In practical application, the universal force field exhibits strong mobility, but has the disadvantage that the universal force field exhibits low precision (the quantitative data is used as a reference, and the correlation with the quantitative data is poor) for some organic molecules with high degrees of freedom, because the parameters of the universal force field are generally the smallest molecular fragments which cover 1-2 flexible angles at most and do not consider the coupling effect between adjacent chemical groups (which can be understood as different dihedral angles) in the actual molecules in order to balance the calculated amount and the universality during fitting, so that the potential energy surface description of the molecules is inaccurate, and the force field possibly causes large structural deviation and energy deviation in simulation.

The existing proprietary force field adopts quantitative data of complete molecules for fitting, so that the defects of a universal force field are overcome, the force field calculation accuracy is improved, but a large amount of quantitative data needs to be prepared in advance to serve as a training set in the proprietary force field. When the degree of freedom of the molecule is higher, the conformation search space is increased, and the calculation amount of quantitative calculation is increased, so that the difficulty and consumption of force field fitting are increased. It is therefore necessary to choose between accuracy and cost.

Disclosure of Invention

Based on this, there is a need to provide a molecular force field fitting method that can balance accuracy and cost.

A molecular force field fitting method, comprising:

cutting: inputting a macromolecule 3D conformation, designating a segmentation position, segmenting the macromolecule into small molecular fragments, and storing atom corresponding relations between the small molecular fragments and the input macromolecule;

fitting of a proprietary force field: carrying out special force field fitting on the small molecular fragments, and storing the fitted force field parameters;

splicing: and splicing the fitted small molecular force fields into a large molecular force field according to the atom corresponding relation between the small molecular fragments and the input large molecules.

In a preferred embodiment, the macromolecular 3D conformation comprises: a unique serial number corresponding to each atom, and a three-dimensional coordinate.

In a preferred embodiment, the cleavage sites are separated by at least three atoms, the groups in the separation part are common groups, the cleaved small molecule fragments comprise common groups, and the cleaved chemical bonds are supplemented with hydrogen atoms at the cleavage sites.

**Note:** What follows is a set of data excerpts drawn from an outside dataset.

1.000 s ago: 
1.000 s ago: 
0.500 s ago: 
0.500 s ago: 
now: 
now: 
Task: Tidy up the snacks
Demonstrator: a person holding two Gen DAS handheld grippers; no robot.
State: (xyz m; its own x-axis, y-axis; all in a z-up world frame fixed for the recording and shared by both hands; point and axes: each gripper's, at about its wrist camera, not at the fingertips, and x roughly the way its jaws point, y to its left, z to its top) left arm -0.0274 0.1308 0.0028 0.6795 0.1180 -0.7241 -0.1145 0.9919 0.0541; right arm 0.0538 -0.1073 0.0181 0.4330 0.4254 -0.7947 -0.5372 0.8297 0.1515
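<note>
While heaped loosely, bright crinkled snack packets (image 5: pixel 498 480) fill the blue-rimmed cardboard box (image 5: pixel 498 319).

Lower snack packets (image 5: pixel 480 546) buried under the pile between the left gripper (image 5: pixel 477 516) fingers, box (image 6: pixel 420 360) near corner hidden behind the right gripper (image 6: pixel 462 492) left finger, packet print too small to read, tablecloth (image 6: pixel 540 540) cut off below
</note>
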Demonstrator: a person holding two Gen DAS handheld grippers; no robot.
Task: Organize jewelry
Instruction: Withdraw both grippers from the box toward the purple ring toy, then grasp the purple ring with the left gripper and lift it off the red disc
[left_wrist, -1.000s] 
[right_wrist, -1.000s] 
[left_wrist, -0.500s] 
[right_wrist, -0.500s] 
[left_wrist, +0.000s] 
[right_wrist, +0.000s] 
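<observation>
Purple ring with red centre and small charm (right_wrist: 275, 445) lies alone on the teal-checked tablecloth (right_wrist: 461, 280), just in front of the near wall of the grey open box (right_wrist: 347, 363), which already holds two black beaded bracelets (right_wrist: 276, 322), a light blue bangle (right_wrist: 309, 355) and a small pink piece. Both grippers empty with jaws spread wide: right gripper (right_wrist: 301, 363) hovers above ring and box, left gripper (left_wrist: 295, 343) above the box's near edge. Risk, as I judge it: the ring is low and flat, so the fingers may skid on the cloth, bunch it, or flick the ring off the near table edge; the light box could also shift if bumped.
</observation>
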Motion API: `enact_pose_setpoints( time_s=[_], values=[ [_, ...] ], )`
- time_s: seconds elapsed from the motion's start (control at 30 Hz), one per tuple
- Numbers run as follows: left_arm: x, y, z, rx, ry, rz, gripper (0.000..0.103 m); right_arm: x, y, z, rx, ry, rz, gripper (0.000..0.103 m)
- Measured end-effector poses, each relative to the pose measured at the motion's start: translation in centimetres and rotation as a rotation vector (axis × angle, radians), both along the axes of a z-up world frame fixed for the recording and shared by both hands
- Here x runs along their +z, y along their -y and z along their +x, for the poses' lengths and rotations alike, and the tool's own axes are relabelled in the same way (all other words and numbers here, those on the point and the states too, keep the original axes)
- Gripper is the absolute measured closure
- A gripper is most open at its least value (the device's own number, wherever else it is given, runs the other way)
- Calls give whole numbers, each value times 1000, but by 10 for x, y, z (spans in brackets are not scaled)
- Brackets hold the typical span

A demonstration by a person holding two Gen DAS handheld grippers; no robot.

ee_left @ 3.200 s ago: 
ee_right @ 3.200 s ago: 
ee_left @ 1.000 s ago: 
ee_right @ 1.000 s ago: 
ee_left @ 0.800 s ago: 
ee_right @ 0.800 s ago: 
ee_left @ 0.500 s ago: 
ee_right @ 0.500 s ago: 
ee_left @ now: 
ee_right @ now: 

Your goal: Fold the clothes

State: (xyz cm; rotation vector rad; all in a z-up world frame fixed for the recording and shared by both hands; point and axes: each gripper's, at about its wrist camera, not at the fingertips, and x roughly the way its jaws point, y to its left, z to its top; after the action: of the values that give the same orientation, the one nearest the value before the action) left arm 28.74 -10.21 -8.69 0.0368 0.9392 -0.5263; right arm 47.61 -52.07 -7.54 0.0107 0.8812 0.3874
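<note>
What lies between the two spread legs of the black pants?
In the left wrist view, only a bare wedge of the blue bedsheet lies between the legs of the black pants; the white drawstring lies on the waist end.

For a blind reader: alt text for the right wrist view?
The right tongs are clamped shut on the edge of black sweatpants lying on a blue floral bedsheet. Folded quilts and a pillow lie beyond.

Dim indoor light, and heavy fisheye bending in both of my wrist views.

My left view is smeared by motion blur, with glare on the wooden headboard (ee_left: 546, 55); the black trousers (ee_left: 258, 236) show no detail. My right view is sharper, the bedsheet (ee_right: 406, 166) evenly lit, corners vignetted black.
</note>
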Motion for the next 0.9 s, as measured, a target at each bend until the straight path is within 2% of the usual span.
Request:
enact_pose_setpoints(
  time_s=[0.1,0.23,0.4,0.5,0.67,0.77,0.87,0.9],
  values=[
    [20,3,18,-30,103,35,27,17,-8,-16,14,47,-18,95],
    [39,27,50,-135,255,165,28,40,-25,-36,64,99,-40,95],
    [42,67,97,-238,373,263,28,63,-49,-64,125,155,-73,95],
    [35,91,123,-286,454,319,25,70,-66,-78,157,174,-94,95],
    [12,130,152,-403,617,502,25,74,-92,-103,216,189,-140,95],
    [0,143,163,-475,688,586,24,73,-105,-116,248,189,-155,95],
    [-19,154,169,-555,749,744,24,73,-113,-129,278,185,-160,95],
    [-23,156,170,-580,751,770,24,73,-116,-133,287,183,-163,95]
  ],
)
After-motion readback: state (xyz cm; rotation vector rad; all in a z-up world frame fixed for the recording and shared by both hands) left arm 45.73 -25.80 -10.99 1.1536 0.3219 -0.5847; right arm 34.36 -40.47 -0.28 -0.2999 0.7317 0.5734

In a preferred embodiment, the cleavage preserves the coupling between adjacent groups within the macromolecule.

In a preferred embodiment, the coupling is: and judging whether the positions of the macromolecular adjacent groups have obvious influence on the scanning result when the macromolecular adjacent groups are subjected to flexible dihedral angle scanning.

In a preferred embodiment, the flexible dihedral angle scanning is that the dihedral angle rotates 360 degrees around the middle shaft, the energy of each position of the molecule is calculated, and when the dihedral angle is scanned, the two adjacent groups judge that the two groups have obvious mutual influence due to steric hindrance effect or molecular hydrogen bond formation, so that the dihedral angle scanning has a coupling effect; when the cleavage is carried out, the site can not be selected between two groups, and the two groups are cleaved into the same molecule.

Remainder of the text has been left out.